Re: [PATCH] MdePkg/BaseSynchronizationLib XCODE: fix InternalSync[De|In]crement

From: "Ni, Ruiyu" <ruiyu.ni@intel.com>
To: Ard Biesheuvel <ard.biesheuvel@linaro.org>,
	Laszlo Ersek <lersek@redhat.com>
Cc: "edk2-devel@lists.01.org" <edk2-devel@lists.01.org>,
	"Kinney, Michael D" <michael.d.kinney@intel.com>,
	"Gao, Liming" <liming.gao@intel.com>
Subject: Re: [PATCH] MdePkg/BaseSynchronizationLib XCODE: fix InternalSync[De|In]crement
Date: Wed, 7 Nov 2018 15:27:43 +0000	[thread overview]
Message-ID: <734D49CCEBEEF84792F5B80ED585239D5BEF5A7F@SHSMSX104.ccr.corp.intel.com> (raw)
In-Reply-To: <CAKv+Gu8F7rNLgToE16f9kQmgXd89dtPkHF0KFL8sH834G1kH6Q@mail.gmail.com>

> -----Original Message-----
> From: Ard Biesheuvel [mailto:ard.biesheuvel@linaro.org]
> Sent: Wednesday, November 7, 2018 10:46 PM
> To: Laszlo Ersek <lersek@redhat.com>
> Cc: Ni, Ruiyu <ruiyu.ni@intel.com>; edk2-devel@lists.01.org; Kinney, Michael D
> <michael.d.kinney@intel.com>; Gao, Liming <liming.gao@intel.com>
> Subject: Re: [edk2] [PATCH] MdePkg/BaseSynchronizationLib XCODE: fix
> InternalSync[De|In]crement
> 
> On 7 November 2018 at 15:31, Laszlo Ersek <lersek@redhat.com> wrote:
> > (+Andrew)
> >
> > Hi Ray,
> >
> > On 11/07/18 05:03, Ruiyu Ni wrote:
> >> REF: https://bugzilla.tianocore.org/show_bug.cgi?id=1303
> >>
> >> XCODE disassembly code of InternalSyncDecrement with today's code is:
> >>
> >>   __asm__ __volatile__ (
> >>     "movl    $1, %%eax  \n\t"
> >>     "lock               \n\t"
> >>     "xadd    %%eax, %1  \n\t"
> >>     "inc     %%eax      \n\t"
> >>     : "=a" (Result),          // %0
> >>       "+m" (*Value)           // %1
> >>     :                         // no inputs that aren't also outputs
> >>     : "memory",
> >>       "cc"
> >>     );
> >>
> >>  0:       55      pushl   %ebp
> >>  1:       89 e5   movl    %esp, %ebp
> >>  3:       8b 45 08        movl    8(%ebp), %eax
> >>  6:       b8 01 00 00 00  movl    $1, %eax
> >>  b:       f0      lock
> >>  c:       0f c1 00        xaddl   %eax, _InternalSyncIncrement(%eax)
> >>  f:       40      incl    %eax
> >> 10:       5d      popl    %ebp
> >> 11:       c3      retl
> >>
> >> %EAX value retrieved in line #3 is overwritten in line #6.
> >
> > (a) This looks like an XCODE bug to me.

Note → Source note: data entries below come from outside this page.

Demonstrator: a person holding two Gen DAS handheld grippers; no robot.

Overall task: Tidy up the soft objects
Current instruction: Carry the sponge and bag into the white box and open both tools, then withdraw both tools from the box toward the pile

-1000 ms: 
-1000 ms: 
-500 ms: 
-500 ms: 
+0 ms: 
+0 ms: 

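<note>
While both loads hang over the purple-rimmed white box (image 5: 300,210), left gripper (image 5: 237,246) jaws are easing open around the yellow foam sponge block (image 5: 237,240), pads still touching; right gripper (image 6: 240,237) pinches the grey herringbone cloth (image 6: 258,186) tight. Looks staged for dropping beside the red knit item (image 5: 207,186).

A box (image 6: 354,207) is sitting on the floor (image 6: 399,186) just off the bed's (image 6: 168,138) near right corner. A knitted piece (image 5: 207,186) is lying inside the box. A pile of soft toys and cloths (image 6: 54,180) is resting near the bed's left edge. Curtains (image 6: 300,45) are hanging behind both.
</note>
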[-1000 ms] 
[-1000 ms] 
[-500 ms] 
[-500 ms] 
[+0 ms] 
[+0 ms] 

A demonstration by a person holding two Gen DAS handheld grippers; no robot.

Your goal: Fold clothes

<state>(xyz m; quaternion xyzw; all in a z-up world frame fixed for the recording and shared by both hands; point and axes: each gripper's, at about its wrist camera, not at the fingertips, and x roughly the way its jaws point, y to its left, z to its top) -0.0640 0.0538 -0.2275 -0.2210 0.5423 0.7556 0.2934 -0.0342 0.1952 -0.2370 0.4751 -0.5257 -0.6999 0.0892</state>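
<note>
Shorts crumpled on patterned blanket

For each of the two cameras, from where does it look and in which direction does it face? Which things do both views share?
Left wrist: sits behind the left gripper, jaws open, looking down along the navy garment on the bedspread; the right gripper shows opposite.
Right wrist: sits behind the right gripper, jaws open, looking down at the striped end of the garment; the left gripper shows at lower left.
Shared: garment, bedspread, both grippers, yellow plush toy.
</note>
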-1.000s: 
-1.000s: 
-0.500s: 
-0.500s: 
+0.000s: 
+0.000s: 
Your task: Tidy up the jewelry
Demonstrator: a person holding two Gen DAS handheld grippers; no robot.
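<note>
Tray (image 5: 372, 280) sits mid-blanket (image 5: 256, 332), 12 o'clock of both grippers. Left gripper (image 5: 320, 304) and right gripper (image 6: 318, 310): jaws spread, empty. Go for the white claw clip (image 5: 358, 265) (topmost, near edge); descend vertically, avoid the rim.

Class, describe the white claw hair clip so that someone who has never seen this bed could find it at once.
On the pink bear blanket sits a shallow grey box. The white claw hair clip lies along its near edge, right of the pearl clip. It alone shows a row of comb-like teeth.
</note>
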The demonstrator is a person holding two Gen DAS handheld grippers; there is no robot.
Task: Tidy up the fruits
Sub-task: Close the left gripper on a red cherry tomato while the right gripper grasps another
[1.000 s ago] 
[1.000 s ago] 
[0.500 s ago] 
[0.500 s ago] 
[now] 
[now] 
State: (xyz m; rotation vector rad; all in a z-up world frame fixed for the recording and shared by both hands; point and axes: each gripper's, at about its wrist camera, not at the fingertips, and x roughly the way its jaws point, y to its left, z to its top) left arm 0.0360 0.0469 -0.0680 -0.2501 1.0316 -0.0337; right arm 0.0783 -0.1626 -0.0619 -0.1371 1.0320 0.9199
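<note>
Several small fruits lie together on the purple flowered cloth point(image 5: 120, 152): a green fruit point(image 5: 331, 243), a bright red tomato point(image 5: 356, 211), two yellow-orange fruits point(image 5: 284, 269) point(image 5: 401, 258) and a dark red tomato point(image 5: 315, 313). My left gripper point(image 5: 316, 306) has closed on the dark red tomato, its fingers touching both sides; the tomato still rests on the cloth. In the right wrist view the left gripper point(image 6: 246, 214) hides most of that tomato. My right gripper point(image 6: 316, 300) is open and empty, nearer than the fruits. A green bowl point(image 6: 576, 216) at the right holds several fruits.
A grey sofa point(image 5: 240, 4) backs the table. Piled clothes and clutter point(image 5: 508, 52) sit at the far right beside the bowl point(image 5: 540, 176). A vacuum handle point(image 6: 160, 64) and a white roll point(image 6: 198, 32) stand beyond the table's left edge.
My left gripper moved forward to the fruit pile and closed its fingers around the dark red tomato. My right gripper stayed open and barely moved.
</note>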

The "=a" constraint on operand
> > %0 means that Result should be set from eax/rax, and that this operand
> > is "write only". Here's the gcc documentation:
> >
> > "The ordinary output operands must be write-only; GCC assumes that the
> > values in these operands before the instruction are dead and need not
> > be generated."
> >
> 
> Do we need to use early clobber here? "=&a"?
> 
> It seems to me that without that, the compiler is free to use eax as input, since it
> only assumes that eax will be set by the last instruction.

Ard,
Thanks for pointing that.
I found below wordings from GCC documents:
"Use the ‘&’ constraint modifier (see Modifiers) on all output operands that must not
 overlap an input. Otherwise, GCC may allocate the output operand in the same
 register as an unrelated input operand, on the assumption that the assembler code
 consumes its inputs before producing outputs. This assumption may be false if the
 assembler code actually consists of more than one instruction."

I think '&' is just for this case.

@Laszlo,
Do you agree that a simple patch to add '&' to both Ia32 and X64 version of
InternalSync[De|In]crement is good enough?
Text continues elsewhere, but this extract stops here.